In a marriage in community of property, both spouses own everything, including debt, in equal shares. If your father was married in community of property to his second wife, their joint estate would first have to be wound up (in other words, all the debts would have to be paid) and after that, she would inherit 50% of what was left. If your father made a will which specified that certain children would inherit, those children would inherit the other 50%.
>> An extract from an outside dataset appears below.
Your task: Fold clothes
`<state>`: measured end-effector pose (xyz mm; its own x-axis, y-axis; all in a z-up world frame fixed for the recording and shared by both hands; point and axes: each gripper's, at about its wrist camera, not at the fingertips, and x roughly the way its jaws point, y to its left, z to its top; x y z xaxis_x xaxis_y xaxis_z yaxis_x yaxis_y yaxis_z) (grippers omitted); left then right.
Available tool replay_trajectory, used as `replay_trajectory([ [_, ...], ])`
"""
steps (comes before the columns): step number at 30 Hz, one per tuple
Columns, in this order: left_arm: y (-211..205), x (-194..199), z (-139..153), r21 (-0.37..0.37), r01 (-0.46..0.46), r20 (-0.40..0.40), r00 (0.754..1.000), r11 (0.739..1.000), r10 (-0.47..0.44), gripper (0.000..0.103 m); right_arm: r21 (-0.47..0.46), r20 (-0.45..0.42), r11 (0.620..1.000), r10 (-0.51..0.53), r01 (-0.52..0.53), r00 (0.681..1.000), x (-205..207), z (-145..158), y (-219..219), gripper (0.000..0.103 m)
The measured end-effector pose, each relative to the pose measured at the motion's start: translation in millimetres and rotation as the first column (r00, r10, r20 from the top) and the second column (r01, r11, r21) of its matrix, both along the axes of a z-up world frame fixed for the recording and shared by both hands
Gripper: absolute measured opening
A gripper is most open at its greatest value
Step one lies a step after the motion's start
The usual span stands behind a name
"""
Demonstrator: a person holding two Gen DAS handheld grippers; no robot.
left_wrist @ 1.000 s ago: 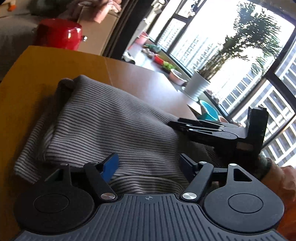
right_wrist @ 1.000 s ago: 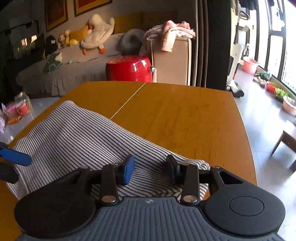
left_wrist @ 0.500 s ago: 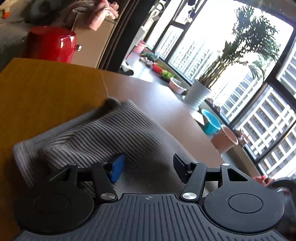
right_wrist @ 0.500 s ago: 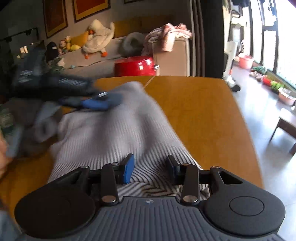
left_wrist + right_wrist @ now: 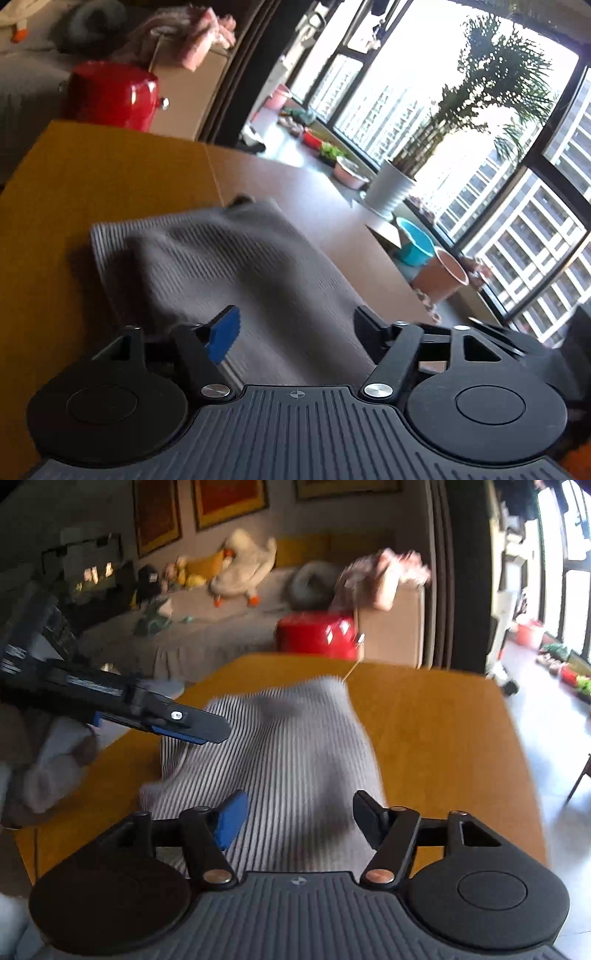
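Striped garment [image 5: 291, 760], grey-and-white knit, lies folded in a long bundle down the middle of the orange worktop [image 5: 436, 738], its near end running under both sets of my fingers. Right fingers [image 5: 295, 818] are spreading at this moment, cloth under the gap but the pads not pressing on it, so released. Left fingers [image 5: 295, 332] stand apart over the same cloth, also released; in the right wrist view they reach in from the left edge [image 5: 192, 727], above the garment's left side, though blur hides whether they touch it.

Judgement: fold looks laid, w/ the let-go in hand. To do it well I'd lift both sets of fingers straight off, no snagging the knit, then press the top layer flat and square the edges, esp. the loose corner at near left.

Worktop is smooth wood w/ a seam down the centre, nothing else seen on it. Beyond its far end: red pot [image 5: 317, 633], cardboard box [image 5: 391, 627] w/ pink cloth on top, sofa w/ a stuffed goose [image 5: 243, 568]. Big windows, potted palm [image 5: 391, 186] and plastic basins on the right.
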<state>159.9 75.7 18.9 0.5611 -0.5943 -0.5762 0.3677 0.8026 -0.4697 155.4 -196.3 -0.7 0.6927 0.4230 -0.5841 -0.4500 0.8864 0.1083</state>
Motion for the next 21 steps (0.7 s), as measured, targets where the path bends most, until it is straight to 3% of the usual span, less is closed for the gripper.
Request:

Under South African law there is freedom of testation, which means that a person who makes a will can nominate anybody that they want to inherit their property. But if a father makes a will that excludes minor children, those children have a right to make a claim against the deceased estate for maintenance. This is because the common law says that parents have a duty to support their children until the children are self-supporting, which is not the same as simply reaching the age of majority, 18 years of age. And these children can include adopted children – they don’t have to be blood relatives, but they must be dependants.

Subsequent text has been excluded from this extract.